DIRECTIONS FOR THIS TASK: Pictures aside, reproduce exactly and only the lines from the one containing "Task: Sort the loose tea" through the end of the records.

○ ○ ○

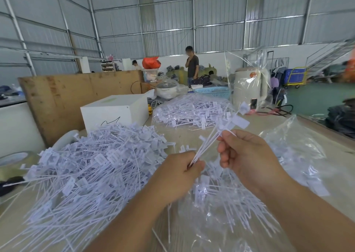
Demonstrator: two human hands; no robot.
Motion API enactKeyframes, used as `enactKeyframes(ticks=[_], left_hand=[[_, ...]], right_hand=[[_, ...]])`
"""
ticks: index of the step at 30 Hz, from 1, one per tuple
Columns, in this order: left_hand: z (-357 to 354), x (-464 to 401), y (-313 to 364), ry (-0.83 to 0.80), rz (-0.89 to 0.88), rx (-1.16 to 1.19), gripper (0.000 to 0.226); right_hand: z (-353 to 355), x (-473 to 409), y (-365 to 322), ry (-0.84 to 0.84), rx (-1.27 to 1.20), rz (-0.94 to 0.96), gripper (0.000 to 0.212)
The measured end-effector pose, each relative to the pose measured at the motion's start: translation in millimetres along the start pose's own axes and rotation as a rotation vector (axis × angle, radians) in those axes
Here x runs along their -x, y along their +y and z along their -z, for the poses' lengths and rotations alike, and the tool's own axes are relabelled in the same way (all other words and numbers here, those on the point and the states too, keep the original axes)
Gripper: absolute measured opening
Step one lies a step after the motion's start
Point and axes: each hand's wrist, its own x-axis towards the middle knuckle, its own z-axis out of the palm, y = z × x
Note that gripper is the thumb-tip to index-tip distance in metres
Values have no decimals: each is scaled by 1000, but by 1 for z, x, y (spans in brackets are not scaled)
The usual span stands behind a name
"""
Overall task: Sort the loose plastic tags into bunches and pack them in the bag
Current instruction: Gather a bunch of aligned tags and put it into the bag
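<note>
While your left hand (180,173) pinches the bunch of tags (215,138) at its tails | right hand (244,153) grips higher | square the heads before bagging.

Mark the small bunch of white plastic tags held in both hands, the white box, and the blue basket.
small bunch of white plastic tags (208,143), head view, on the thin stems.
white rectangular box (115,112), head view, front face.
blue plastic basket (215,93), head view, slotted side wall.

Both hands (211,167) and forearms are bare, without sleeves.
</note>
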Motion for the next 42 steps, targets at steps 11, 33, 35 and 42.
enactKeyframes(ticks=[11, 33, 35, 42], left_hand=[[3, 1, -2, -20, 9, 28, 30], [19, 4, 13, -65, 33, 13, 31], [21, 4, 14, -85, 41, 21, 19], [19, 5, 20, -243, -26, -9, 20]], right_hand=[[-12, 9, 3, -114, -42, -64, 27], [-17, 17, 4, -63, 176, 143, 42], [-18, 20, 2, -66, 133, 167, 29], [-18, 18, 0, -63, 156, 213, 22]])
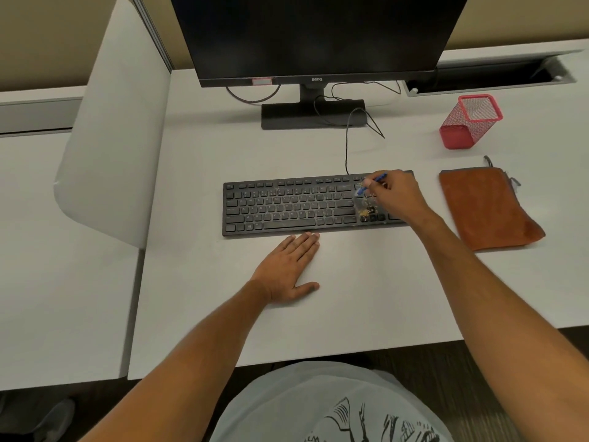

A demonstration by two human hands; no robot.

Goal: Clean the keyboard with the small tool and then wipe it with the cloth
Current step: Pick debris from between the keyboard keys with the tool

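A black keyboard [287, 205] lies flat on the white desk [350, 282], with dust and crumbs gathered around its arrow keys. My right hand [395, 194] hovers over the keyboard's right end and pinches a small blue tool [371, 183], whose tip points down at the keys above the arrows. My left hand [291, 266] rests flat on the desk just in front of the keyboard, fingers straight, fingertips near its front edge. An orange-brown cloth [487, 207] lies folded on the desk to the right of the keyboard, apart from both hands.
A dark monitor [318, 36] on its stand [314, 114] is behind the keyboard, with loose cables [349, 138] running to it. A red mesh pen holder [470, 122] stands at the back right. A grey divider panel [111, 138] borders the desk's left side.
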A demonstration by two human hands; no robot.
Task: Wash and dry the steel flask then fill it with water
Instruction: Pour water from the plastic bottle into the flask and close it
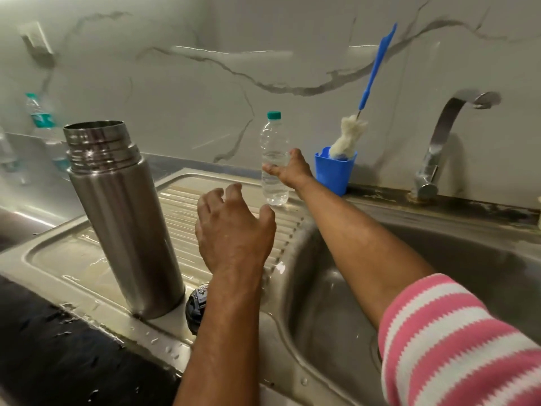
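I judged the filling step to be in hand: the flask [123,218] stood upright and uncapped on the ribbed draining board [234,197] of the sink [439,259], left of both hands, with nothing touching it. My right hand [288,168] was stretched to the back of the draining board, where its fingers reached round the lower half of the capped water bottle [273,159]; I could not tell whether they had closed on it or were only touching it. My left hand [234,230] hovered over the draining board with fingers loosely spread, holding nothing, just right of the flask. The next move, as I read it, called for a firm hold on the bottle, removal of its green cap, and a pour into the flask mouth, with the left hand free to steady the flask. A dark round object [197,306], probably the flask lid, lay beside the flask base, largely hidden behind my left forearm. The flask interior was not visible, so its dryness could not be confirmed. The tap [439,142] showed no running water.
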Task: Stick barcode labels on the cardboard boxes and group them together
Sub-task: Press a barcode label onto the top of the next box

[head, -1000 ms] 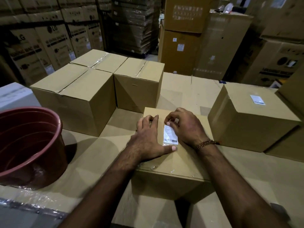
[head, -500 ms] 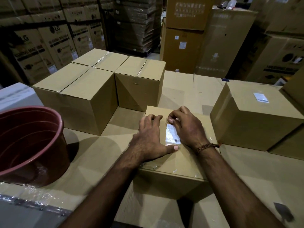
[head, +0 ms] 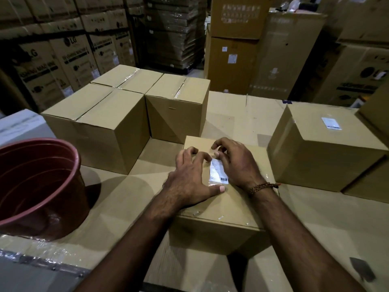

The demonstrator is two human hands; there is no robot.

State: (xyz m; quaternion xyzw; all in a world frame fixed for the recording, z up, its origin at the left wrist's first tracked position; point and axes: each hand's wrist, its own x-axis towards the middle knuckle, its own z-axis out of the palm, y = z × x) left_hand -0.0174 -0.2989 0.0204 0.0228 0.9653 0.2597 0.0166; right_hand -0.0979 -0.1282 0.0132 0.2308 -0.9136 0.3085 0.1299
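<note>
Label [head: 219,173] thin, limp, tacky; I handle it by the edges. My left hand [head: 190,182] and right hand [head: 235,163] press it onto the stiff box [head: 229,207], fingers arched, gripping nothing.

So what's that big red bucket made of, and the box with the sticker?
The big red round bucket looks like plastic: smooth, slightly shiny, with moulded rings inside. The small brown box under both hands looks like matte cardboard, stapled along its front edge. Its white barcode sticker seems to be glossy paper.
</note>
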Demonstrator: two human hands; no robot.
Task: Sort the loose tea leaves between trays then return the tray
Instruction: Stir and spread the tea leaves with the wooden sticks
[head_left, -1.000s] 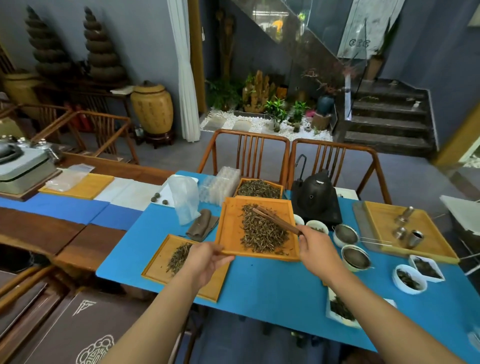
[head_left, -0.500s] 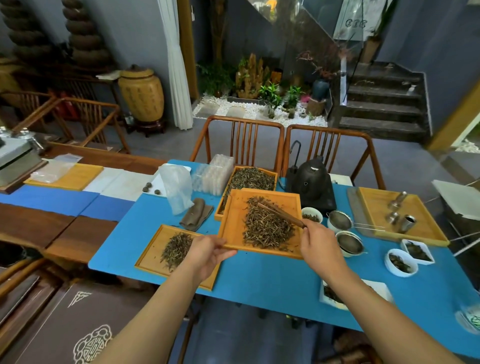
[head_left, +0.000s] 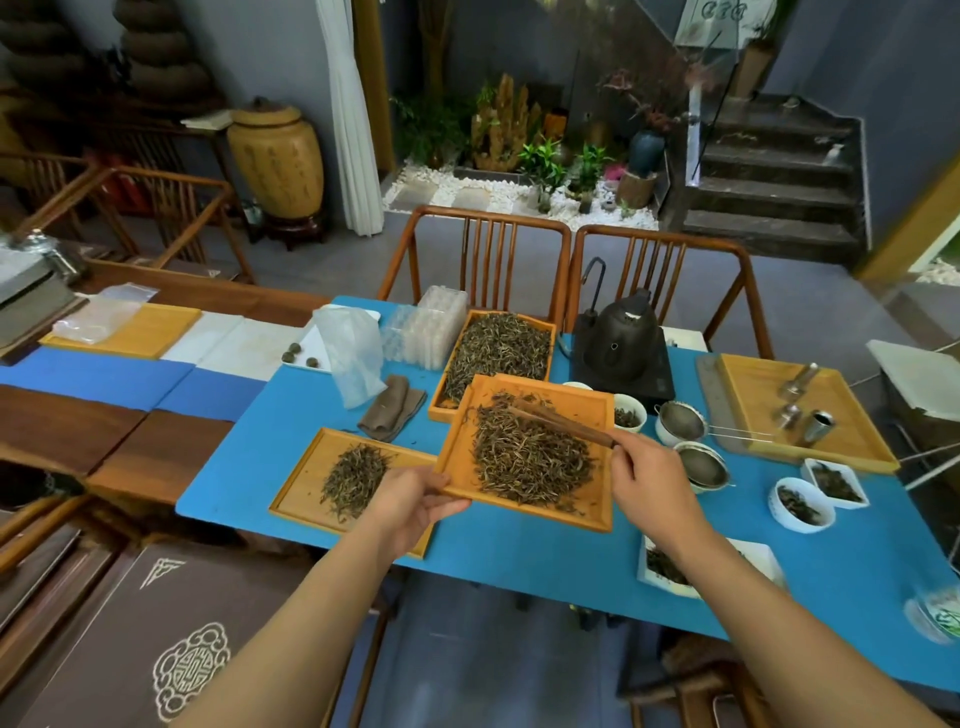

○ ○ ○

EXERCISE SOLUTION:
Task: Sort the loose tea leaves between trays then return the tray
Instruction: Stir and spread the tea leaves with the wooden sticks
[head_left, -1.000s] 
[head_left, -0.500s] 
[head_left, +0.000s] 

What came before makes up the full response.